• YOUR TASK:
For the entries that follow, retype exactly the lines from the one containing "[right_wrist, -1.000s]" to the one containing "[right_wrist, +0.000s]", inclusive, and only those. Images stay out of the copy.

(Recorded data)
■ ■ ■ ■ ■ ■ ■

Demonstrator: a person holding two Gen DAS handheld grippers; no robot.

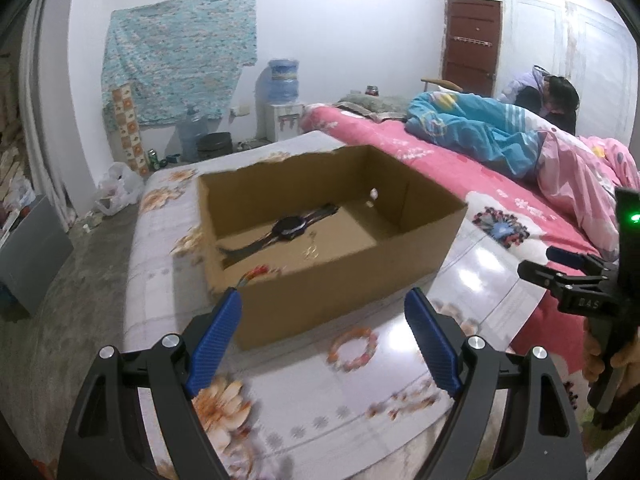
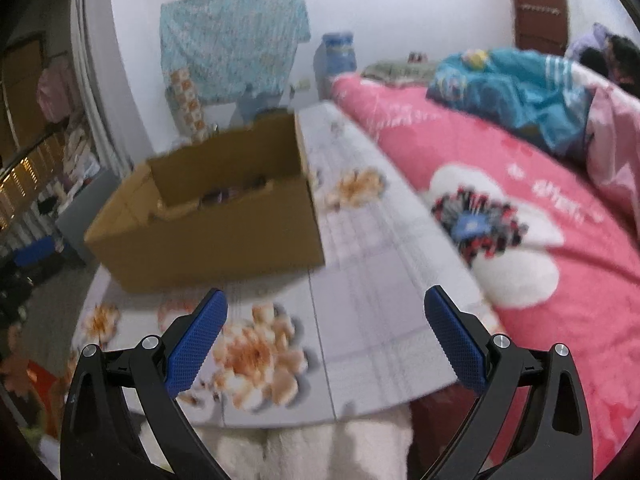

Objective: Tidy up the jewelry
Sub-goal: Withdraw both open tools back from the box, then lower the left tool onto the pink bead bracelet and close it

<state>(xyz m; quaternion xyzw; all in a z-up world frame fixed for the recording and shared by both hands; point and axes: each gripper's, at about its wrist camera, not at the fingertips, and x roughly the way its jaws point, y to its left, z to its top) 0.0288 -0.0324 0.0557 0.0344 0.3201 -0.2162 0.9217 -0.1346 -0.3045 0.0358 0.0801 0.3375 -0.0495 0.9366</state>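
Bedroom furniture is seen around a low table (image 1: 280,412) with a flowered cover, beside a pink bed (image 1: 460,168). On the table a beaded bracelet (image 1: 354,349) lies just before an open cardboard box (image 1: 340,276), in which a wristwatch (image 1: 289,229) and small earrings (image 1: 310,252) are kept. Both the left gripper (image 1: 324,340) and the right gripper (image 2: 326,338) are held wide open and empty. The bracelet is judged light, loose and easily slipped; it should be taken across one side of the ring. Blurred items in the near box corner cannot be identified.
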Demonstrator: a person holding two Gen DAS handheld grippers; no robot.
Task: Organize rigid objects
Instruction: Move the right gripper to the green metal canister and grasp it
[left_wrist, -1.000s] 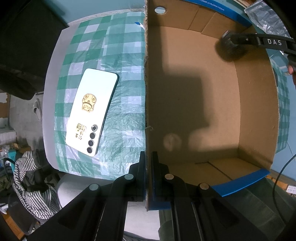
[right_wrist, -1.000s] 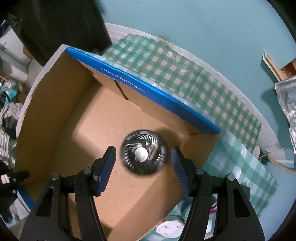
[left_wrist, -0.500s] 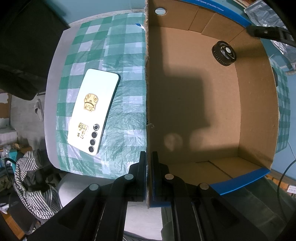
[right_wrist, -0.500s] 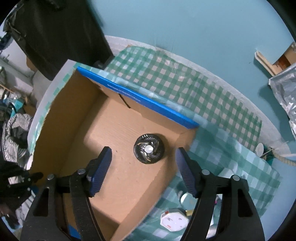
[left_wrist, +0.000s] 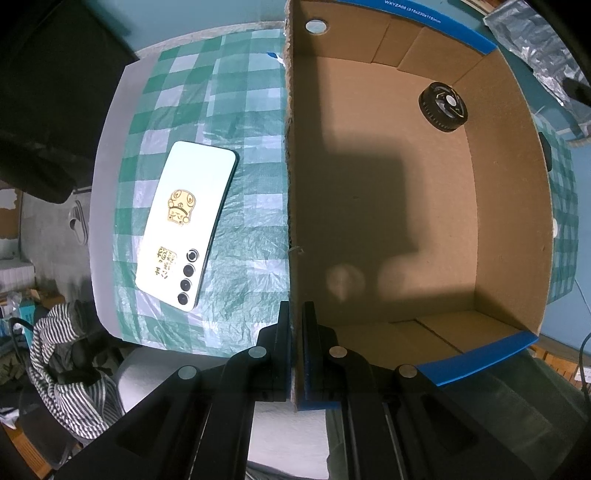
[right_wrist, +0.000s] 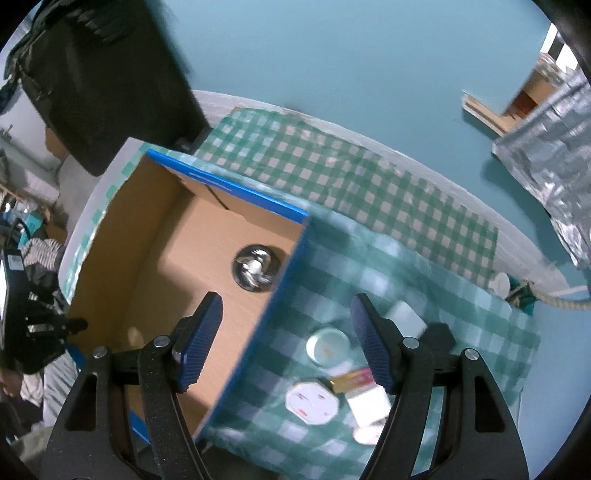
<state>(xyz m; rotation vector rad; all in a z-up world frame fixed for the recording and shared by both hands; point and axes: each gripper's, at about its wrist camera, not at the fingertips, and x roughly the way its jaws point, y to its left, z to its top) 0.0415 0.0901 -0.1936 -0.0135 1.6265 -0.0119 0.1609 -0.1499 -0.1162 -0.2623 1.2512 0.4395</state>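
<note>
One black fan (left_wrist: 443, 106) inside cardboard box (left_wrist: 509, 206) — nothing else.

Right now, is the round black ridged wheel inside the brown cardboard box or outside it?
Inside. The round black ridged wheel lies on the floor of the brown cardboard box, near a far corner, with no gripper touching it.

Motion blur smears the small items beside the open brown cardboard box (right_wrist: 155, 258): a white octagonal piece (right_wrist: 312, 401), a round pale lid (right_wrist: 327, 346), a pink-and-yellow pack (right_wrist: 356, 380). Its print can't be read.
</note>
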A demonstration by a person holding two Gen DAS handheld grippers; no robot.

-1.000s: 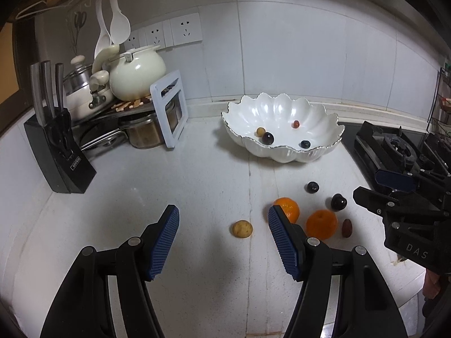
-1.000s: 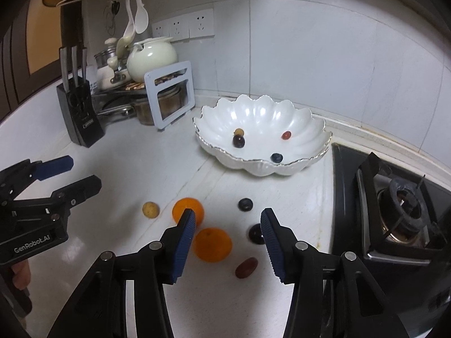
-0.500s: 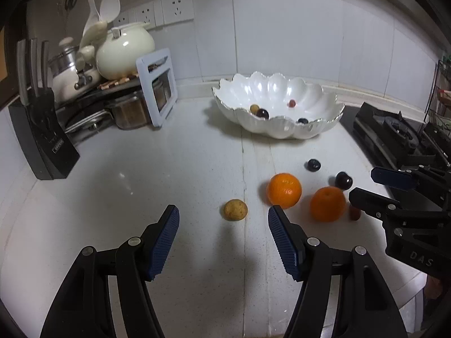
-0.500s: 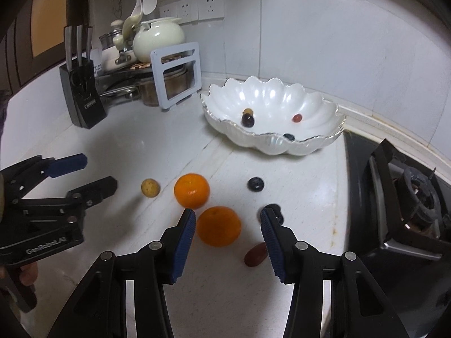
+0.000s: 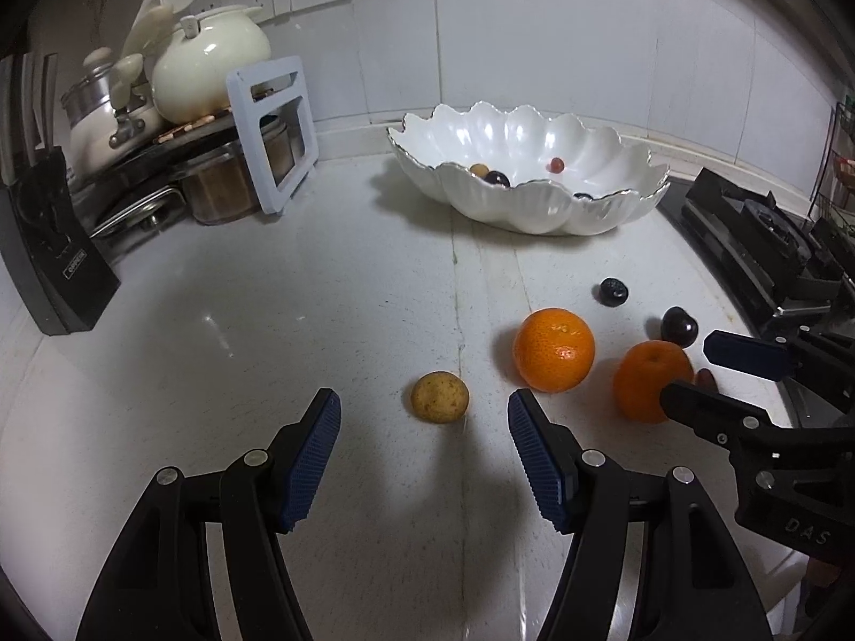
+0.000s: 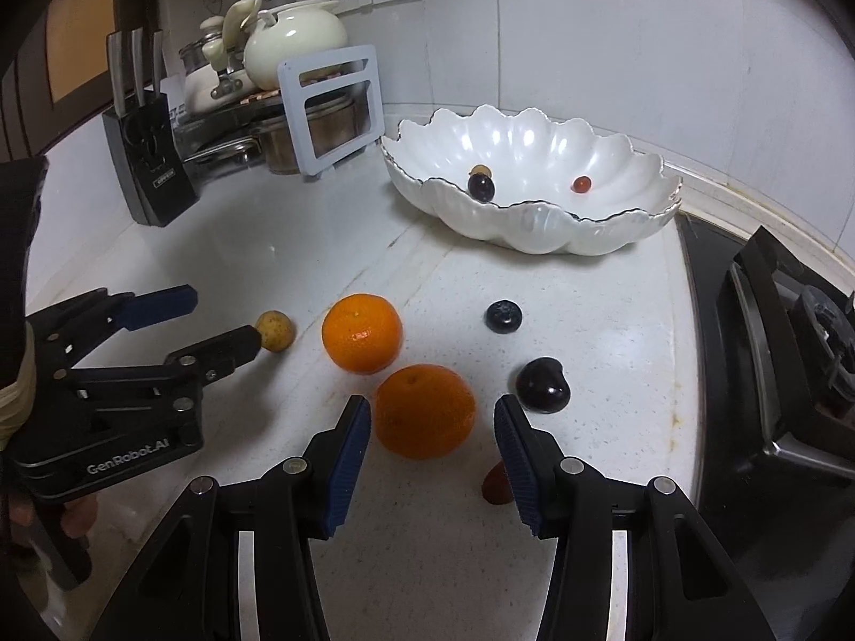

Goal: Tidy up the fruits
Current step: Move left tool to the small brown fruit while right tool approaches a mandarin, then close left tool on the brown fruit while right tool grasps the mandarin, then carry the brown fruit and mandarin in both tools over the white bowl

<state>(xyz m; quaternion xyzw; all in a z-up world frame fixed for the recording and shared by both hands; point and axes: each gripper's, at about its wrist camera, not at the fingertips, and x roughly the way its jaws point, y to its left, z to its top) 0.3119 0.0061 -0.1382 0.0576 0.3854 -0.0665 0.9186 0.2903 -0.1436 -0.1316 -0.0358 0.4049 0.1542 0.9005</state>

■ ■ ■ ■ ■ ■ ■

• ANSWER SECTION:
[right_wrist, -1.000s] 
[left_wrist, -0.500s] 
[right_wrist, -0.500s] 
[left_wrist, +0.000s] 
[right_wrist, +0.000s] 

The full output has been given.